__ASSIGNMENT__
Begin your copy at the line with "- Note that" in the records below and end it at the line with "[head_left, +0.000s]", restating each line word for word; omit the pictures.

__INPUT__
Content starts
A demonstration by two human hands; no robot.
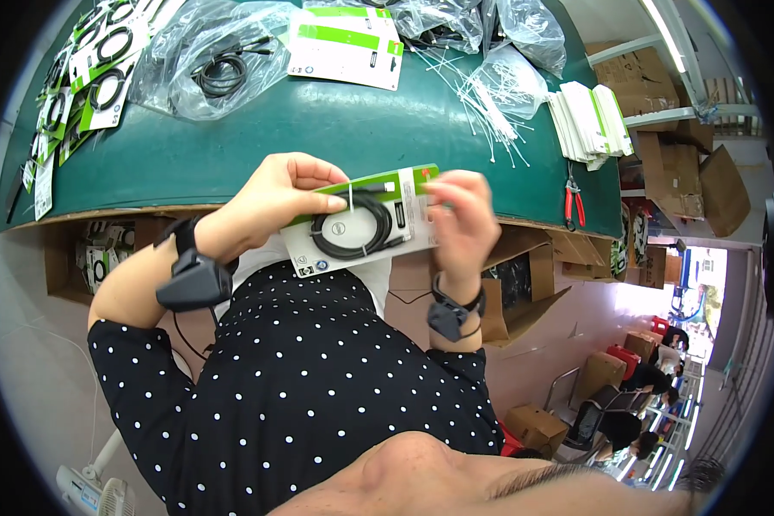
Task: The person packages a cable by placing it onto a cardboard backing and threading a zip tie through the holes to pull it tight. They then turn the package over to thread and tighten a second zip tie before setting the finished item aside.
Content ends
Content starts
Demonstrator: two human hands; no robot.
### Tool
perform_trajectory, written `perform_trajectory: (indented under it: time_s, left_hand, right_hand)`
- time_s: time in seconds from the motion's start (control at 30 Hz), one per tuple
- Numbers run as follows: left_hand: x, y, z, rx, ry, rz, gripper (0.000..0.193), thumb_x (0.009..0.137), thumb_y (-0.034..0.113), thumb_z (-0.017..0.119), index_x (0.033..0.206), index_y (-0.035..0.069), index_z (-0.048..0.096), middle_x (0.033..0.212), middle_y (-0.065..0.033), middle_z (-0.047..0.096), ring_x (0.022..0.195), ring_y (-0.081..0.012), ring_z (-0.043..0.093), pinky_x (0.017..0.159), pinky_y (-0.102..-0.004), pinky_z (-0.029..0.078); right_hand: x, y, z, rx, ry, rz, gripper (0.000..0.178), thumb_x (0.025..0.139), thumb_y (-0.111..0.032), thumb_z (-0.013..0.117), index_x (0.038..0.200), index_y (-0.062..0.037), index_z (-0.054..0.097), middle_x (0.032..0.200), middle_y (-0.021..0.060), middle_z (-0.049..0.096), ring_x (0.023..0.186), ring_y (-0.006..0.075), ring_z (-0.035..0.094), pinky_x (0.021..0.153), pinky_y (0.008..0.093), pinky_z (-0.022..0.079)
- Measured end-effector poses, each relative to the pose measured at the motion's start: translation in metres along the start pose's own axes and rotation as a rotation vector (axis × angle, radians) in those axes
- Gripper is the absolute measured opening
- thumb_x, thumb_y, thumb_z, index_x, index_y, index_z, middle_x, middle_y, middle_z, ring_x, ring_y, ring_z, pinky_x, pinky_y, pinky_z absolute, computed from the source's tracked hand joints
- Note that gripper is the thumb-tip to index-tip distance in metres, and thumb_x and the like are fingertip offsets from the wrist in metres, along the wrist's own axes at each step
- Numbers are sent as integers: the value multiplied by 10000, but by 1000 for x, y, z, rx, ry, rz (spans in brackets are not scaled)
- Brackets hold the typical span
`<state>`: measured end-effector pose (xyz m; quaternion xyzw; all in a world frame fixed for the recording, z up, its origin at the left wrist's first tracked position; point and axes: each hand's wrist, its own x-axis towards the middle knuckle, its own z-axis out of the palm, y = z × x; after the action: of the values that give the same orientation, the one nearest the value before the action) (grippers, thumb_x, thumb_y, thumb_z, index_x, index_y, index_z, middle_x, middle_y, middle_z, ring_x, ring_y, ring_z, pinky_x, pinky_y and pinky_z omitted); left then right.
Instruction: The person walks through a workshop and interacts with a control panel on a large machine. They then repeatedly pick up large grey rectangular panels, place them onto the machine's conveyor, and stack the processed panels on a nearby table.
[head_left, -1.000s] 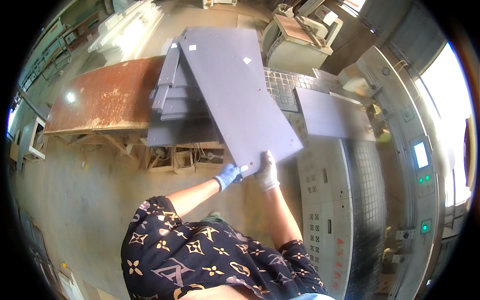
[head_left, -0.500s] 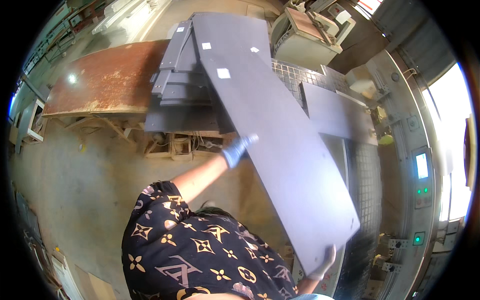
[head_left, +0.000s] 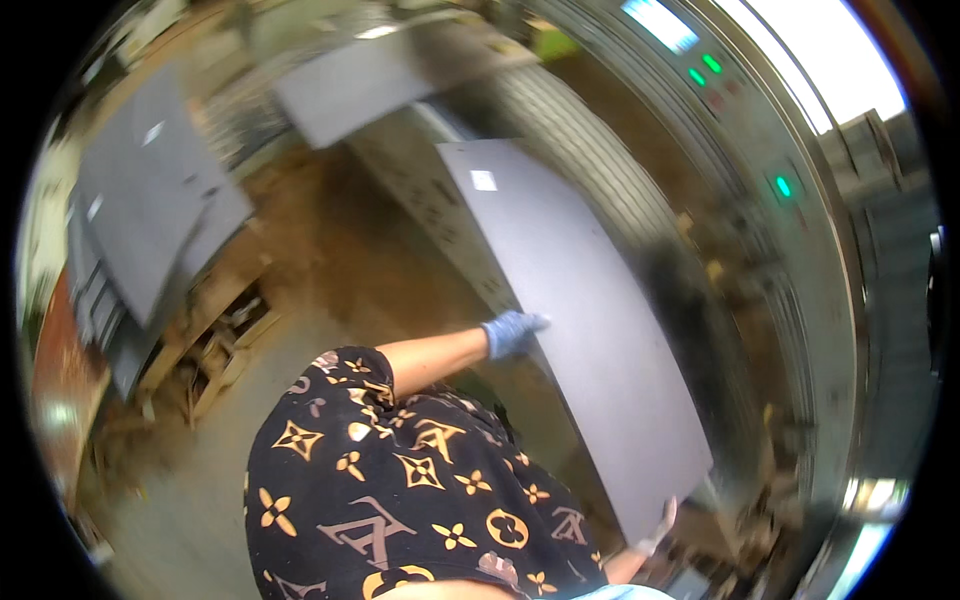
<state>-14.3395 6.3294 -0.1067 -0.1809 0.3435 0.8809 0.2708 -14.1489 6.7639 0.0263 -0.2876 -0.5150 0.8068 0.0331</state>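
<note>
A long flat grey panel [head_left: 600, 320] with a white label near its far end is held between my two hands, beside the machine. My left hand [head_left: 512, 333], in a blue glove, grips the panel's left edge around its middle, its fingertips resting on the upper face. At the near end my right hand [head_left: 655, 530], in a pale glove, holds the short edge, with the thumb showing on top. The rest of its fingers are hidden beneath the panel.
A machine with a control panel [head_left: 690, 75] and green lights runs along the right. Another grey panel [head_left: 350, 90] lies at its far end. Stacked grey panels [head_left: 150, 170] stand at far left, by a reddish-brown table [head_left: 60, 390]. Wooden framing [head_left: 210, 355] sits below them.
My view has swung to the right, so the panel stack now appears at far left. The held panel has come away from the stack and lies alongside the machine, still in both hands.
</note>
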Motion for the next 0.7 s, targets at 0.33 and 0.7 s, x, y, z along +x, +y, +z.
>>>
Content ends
__EXERCISE RESULT__
- Note that gripper is the thumb-tip to index-tip distance in metres, and thumb_x and the like are fingertip offsets from the wrist in metres, along the wrist's own axes at each step
- Numbers are sent as integers: the value multiplied by 10000, but by 1000 for x, y, z, rx, ry, rz (spans in brackets are not scaled)
- Brackets hold the typical span
`<state>`: measured end-effector pose (xyz m; quaternion xyzw; all in a world frame fixed for the recording, z up, its origin at the left wrist's first tracked position; point and axes: each hand's wrist, its own x-axis towards the middle knuckle, its own z-axis out of the palm, y = z × x; after the action: of the values that give the same orientation, the one nearest the value before the action) (grippers, thumb_x, thumb_y, thumb_z, index_x, index_y, index_z, middle_x, middle_y, middle_z, ring_x, ring_y, ring_z, pinky_x, pinky_y and pinky_z omitted); left then right.
Instruction: The person walks through a workshop and interacts with a control panel on a large machine. They then repeatedly pick up large grey rectangular panels, place them onto the machine's conveyor, and stack the processed panels on a nearby table.
[head_left, -1.000s] 
[head_left, -0.500s] 
[head_left, +0.000s] 

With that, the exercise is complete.